- **What needs to be done**: Up to and including the line containing "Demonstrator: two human", please reproduce the lines of the listing below, starting from the top.
START Recorded information
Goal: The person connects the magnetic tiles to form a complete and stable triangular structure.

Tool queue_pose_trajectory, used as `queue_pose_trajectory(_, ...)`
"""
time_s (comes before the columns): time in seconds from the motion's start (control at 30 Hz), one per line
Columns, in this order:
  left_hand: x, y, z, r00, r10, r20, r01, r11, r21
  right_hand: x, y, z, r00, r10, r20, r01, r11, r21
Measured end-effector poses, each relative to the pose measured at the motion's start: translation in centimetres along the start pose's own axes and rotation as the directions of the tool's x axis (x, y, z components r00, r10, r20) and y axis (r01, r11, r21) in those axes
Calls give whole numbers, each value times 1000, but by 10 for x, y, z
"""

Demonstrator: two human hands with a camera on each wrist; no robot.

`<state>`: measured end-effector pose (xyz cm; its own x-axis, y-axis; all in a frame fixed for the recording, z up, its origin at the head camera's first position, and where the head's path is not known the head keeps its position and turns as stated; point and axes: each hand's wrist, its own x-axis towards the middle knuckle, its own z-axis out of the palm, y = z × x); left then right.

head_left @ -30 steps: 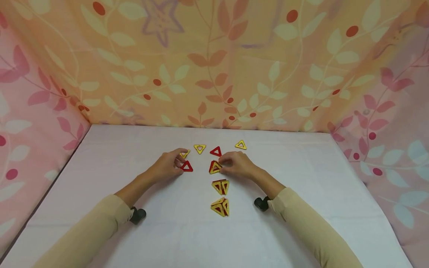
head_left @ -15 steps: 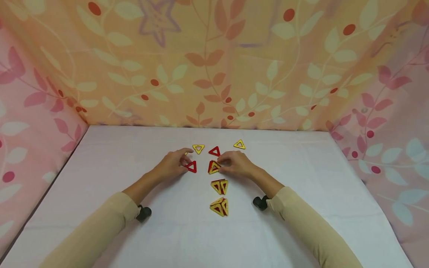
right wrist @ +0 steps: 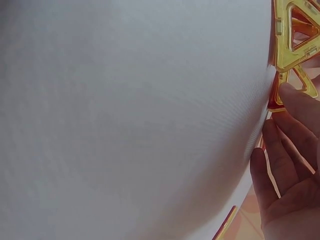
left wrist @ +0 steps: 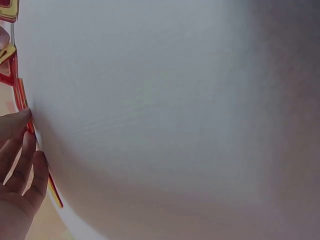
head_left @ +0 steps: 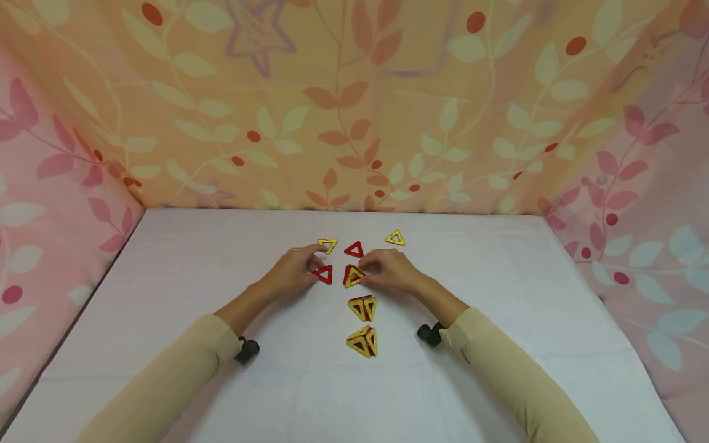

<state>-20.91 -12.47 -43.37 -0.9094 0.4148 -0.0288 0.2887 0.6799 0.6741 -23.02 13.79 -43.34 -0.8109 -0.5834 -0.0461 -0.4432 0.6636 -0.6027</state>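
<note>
In the head view my left hand (head_left: 293, 271) pinches a red triangular magnetic tile (head_left: 325, 275) by its left side. That tile shows edge-on in the left wrist view, between thumb and fingers. Just to the right, my right hand (head_left: 392, 271) grips a small joined piece with a yellow triangular tile (head_left: 354, 279) in front and red behind it. In the right wrist view the thumb lies on the yellow frame (right wrist: 282, 90), fingers below. A gap separates the two held pieces. My left fingers partly cover a yellow triangle (head_left: 331, 246) behind them.
Two built triangular shapes of yellow and red tiles, a nearer one (head_left: 362, 342) and a farther one (head_left: 362, 309), stand in front of my hands. Behind lie a red triangle (head_left: 354, 250) and a yellow triangle (head_left: 396, 238). Patterned cloth walls (head_left: 354, 123) enclose the white tabletop (head_left: 498, 277).
My left hand has moved right with the red triangular tile, closer to the piece in my right hand. The right hand stays nearly in place.
</note>
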Motion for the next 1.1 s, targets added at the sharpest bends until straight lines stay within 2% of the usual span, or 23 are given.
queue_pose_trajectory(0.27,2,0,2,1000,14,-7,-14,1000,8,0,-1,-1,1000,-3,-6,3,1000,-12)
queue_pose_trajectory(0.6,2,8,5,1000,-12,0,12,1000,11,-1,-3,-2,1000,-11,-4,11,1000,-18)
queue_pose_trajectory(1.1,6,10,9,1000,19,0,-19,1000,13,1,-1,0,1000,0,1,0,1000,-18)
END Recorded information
- **Answer to this task**:
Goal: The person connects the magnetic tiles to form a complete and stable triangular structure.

Tool queue_pose_trajectory, used as `queue_pose_trajectory(_, ...)`
"""
time_s (comes before the columns): time in seconds from the motion's start (control at 30 Hz), one per line
Columns, in this order:
  left_hand: x, y, z, r00, r10, r20, r01, r11, r21
  right_hand: x, y, z, r00, r10, r20, r01, r11, r21
Measured end-effector poses, each relative to the pose measured at the motion's start: translation in centimetres along the start pose's own axes and rotation as the directions of the tool's x axis (x, y, z components r00, r10, r20) and y axis (r01, r11, r21) in those axes
Calls give whole numbers, each value times 1000, but by 10 for x, y, z
"""

Demonstrator: two human hands with a camera on each wrist; no robot.

The answer given here is complete.